[HN Gopher] Re2c
___________________________________________________________________
Re2c
Author : todsacerdoti
Score : 101 points
Date : 2024-02-20 06:31 UTC (2 days ago)
(HTM) web link (re2c.org)
(TXT) w3m dump (re2c.org)
| 414owen wrote:
| re2c works like a charm. I'm generally confident that I couldn't
| write faster scanners by hand if I tried.
| notachatbot123 wrote:
| > re2c is a free and open-source lexer generator for C/C++, Go
| and Rust with a focus on generating fast code.
| ginko wrote:
| I often wonder if the existence of lexer and parser generator
| tools like this is indicative that common general purpose
| languages are lacking the expressiveness to implement things like
| this directly.
|
| I feel like parsing is common enough that this could be a
| language feature or a core library making use of higher-level
| language functionality.
| megous wrote:
| Indeed, it would be great as a language feature.
| emmanueloga_ wrote:
| See Raku's grammars [1], probably the most direct language
| support for parsing in a mainstream language (errr... or lang
| that _wants_ to be mainstream :-).
|
| --
|
| 1: https://docs.raku.org/language/grammars
| dist1ll wrote:
| I suspect that lexer generators mostly exist because that's
| what people who want to implement compilers are being taught.

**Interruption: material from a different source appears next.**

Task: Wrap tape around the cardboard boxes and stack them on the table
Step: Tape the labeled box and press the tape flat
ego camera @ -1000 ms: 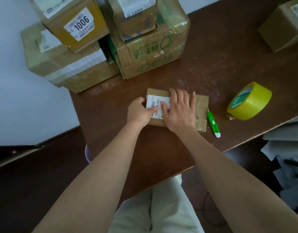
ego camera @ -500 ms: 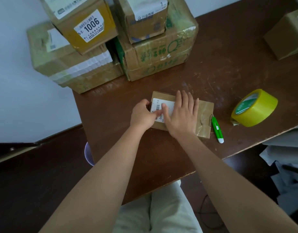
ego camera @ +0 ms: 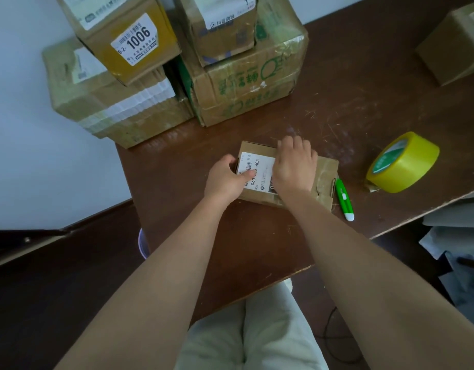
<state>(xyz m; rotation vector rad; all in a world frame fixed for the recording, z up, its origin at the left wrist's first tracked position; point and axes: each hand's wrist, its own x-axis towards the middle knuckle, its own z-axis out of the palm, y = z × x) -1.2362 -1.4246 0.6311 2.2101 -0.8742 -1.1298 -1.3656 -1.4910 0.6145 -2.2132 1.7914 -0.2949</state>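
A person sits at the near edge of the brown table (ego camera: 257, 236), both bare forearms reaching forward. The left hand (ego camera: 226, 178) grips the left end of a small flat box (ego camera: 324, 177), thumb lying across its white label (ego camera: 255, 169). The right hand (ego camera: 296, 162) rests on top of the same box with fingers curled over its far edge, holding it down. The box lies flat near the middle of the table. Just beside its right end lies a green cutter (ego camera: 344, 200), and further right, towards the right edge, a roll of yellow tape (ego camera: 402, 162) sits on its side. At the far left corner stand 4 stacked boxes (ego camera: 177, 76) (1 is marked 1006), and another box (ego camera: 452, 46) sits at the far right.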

| But there's nothing difficult about writing a lexer. It can be
| done in less than 100 LoC, easily half that if your language
| has good string ergonomics and support for pattern matching.
| remexre wrote:
| Wouldn't the hand-written one be more work to write and
| measurably slower than the re2c-generated one?
| dist1ll wrote:
| It's really not much work, and it removes another source of
| dependency/build bloat. Also, if you care about speed,
| hand-rolling your lexer will always be the fastest (and
| even naive implementations can rival/outcompete
| generators).
| ceronman wrote:
| Not only that, but a manually written lexer has much more
| flexibility. It allows you to easily implement things
| that lexer generators struggle with. Think of significant
| indentation, nested comments, interpolation inside string
| literals. Sometimes you can't do this at all with
| generators, sometimes you can, but code becomes a mess.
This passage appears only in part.